Ishrat Jahan Encounter: CBI Court Junks Discharge Plea of Four Accused Cops

The court also directed the CBI to get sanction from the state government to prosecute the officers. 

New Delhi: A special CBI court in Ahmedabad disposed of the discharge pleas filed by four accused officers in the Ishrat Jahan encounter case and directed the CBI to get sanction from the state government to prosecute the officers.

According to a report in the Indian Express, of the four accused officers – J.G. Parmar, Tarun Barot, G.L. Singhal and Anaju Chaudhary – Parmar passed away last month.

Parmar was among seven policemen who had been named by the CBI in the case in 2013 for the extrajudicial killing of 19-year-old Ishrat Jahan along with Javed Shaikh, Amjadali Akbarali Rana and Zeeshan Johar on the outskirts of Ahmedabad, on June 15, 2004.

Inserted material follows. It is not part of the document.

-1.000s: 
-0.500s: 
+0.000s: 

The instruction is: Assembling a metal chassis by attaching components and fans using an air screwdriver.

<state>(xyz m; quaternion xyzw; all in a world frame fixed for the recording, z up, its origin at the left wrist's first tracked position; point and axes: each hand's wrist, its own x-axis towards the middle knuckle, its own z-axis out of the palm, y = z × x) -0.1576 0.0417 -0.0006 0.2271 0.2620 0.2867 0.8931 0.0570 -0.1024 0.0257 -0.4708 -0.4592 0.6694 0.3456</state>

While making submissions before the CBI court, the accused held that the CBI was expected to obtain state sanction to prosecute them before framing charges. It was also submitted that “sanction for prosecution shall be declined with respect to (the remaining) case also,” on the basis of observations made by the special CBI court in its earlier orders.

The CBI charge sheet said that Parmar, a part of the Ahmedabad Detection of Crime Branch (DCB) squad, had fired four rounds from his service revolver.

Also read: Ishrat Jahan Encounter Case: A Timeline of Events

The DCB had claimed that Ishrat and the three others were Lashkar-e-Taiba operatives who had come to Ahmedabad to kill the then chief minister Narendra Modi.

Of the seven named by the CBI, P.P. Pandey, D.G. Vanzara and N.K. Amin were discharged from the trial after the state government declined to provide sanction to prosecute them. The state government had refused permission on grounds of “larger public interest” and had held that Ishrat Jahan was an “operative of Pakistan-based terror organisation Lashkar-e-Taiba.”

Special CBI judge J.K. Pandya had, in August 2018, said that the CBI should clarify whether it would obtain sanction for prosecution before framing charges in the case while discharging the applications of D.G. Vanzara and N.K. Amin.

“Framing of charge against the accused without sanction would be bad in law and therefore, the CBI is directed to either obtain sanction for prosecution from the concerned authority or declare in writing the legal position as per the law, with regard to sanction for prosecution against the accused…”

The lawyers for the current accused have argued that since the order referred to “accused” and not “applicant-accused”, the CBI should have sought sanction to prosecute all six – excluding Pandey – instead of seeking sanction only for Vanzara and Amin.